Can I lead the human resistance? Take them to a point where there seems hope in their conquest for survival, then dash their hopes by selling you information on their hiding places? :lol:


----------



## Bokracroc (Nov 2, 2007)

I was going to buy surplus Generic Russian Soldiers from a James Bond film. Hopefully James Bond won't be coming along.


----------



## Summercat (Nov 2, 2007)

Bokracroc said:
			
		

> I was going to buy surplus Generic Russian Soldiers from a James Bond film. Hopefully James Bond won't be coming along.



My James Bond Roleplaying Game (The original) will help us plot against him, if he comes.


----------



## KitsuneKit (Nov 2, 2007)

Bokracroc said:
			
		

> Got a name for your Evil organization yet?



No, I don't have a name yet... Only the legitimate wing of the organization is named so far.  "Kitsune Gaming."  With any luck, I can corner the market on all video games, thus making me rich and then I can build my furry empire from there.


----------



## Summercat (Nov 2, 2007)

KitsuneKit said:
			
		

> Bokracroc said:
> 
> 
> 
> ...



What the?

Bollocks to that! I guess I have to fight you with Neon Phoenix Entertainment and it's allied companies!

(( www.neonphoenix.info ))


----------



## KitsuneKit (Nov 2, 2007)

Summercat said:
			
		

> Bollocks to that!
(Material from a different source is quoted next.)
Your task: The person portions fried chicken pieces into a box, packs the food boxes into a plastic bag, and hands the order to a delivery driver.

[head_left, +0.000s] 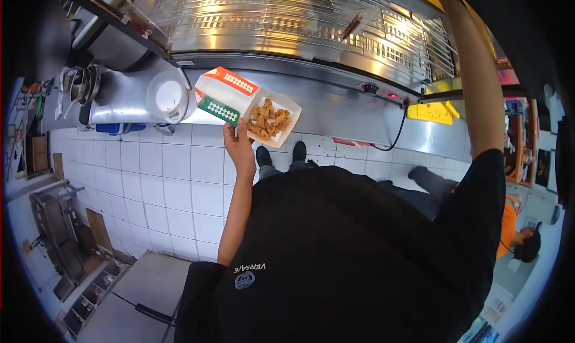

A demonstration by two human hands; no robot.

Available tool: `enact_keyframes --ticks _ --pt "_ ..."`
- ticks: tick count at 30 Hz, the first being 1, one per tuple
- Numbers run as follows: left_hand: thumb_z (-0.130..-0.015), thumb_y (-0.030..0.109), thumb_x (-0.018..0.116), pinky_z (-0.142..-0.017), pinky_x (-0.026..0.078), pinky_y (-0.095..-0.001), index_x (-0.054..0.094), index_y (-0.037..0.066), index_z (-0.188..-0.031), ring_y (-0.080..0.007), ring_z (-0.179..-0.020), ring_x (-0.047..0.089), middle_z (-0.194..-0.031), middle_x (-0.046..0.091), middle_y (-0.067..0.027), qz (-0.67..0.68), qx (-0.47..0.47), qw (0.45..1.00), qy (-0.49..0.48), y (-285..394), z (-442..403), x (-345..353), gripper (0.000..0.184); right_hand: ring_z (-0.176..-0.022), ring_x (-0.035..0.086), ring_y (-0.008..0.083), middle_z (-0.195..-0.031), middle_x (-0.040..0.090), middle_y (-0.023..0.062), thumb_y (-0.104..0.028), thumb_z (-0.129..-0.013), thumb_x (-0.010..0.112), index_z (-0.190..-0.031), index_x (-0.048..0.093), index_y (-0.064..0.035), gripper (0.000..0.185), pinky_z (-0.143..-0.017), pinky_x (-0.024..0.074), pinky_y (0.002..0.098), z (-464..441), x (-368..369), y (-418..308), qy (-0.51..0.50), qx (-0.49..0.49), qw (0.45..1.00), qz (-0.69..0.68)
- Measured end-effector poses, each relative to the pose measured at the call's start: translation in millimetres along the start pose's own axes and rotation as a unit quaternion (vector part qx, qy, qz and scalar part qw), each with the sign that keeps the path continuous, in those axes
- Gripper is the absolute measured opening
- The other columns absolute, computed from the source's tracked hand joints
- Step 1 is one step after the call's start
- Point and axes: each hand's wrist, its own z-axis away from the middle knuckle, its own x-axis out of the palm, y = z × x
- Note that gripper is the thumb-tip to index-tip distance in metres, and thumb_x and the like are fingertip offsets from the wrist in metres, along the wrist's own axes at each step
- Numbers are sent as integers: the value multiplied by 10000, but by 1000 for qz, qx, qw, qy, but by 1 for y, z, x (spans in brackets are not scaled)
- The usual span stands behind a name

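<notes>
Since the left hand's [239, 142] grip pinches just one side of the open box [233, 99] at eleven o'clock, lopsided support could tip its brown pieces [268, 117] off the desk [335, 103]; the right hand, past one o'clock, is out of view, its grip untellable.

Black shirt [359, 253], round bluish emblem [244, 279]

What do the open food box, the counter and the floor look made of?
Open food box: likely paperboard; thin folded walls, pale inside, red and green printed panels. Any coating can't be told.
Counter: probably stainless steel, satin finish; silvery grey with soft, smeared reflections.
Floor: looks like glazed ceramic tile; white squares, darker joint lines, slight sheen.
</notes>
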Motion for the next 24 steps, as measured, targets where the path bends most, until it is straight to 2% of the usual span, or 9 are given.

I guess I have to fight you with Neon Phoenix Entertainment and it's allied companies!



I'll warn you, you are going up against a guy in his garage who isn't that great at video game programming yet.


----------



## Bokracroc (Nov 2, 2007)

I'm going PMC/Hired Goons under Turbine.Ingram Solutions. 
Expect a promo clip in a day or two.


----------



## Azure (Nov 2, 2007)

Yes, cool uniforms, maybe with cool evil henchman badges, and maybe even some cool hats.  Also, I call overlordship of Amsterdam.  Somebody's gotta do it!!


----------



## Zestence (Nov 2, 2007)

AzurePhoenix said:
			
		

> Yes, cool uniforms, maybe with cool evil henchman badges, and maybe even some cool hats.  Also, I call overlordship of Amsterdam.  Somebody's gotta do it!!



yes! we need evil henchman badges! and cool hats!

are there any evil fashion designers on this forum?


----------



## TundraWolfBlade (Nov 2, 2007)

General! first we should make a nannite virus that makes people want to give us money. Then make one that turns them furry...


----------



## Zestence (Nov 2, 2007)

TundraWolfBlade said:
			
		

> General! first we should make a nannite virus that makes people want to give us money. Then make one that turns them furry...



we dont have the funds for the evil underground base to make the virus at...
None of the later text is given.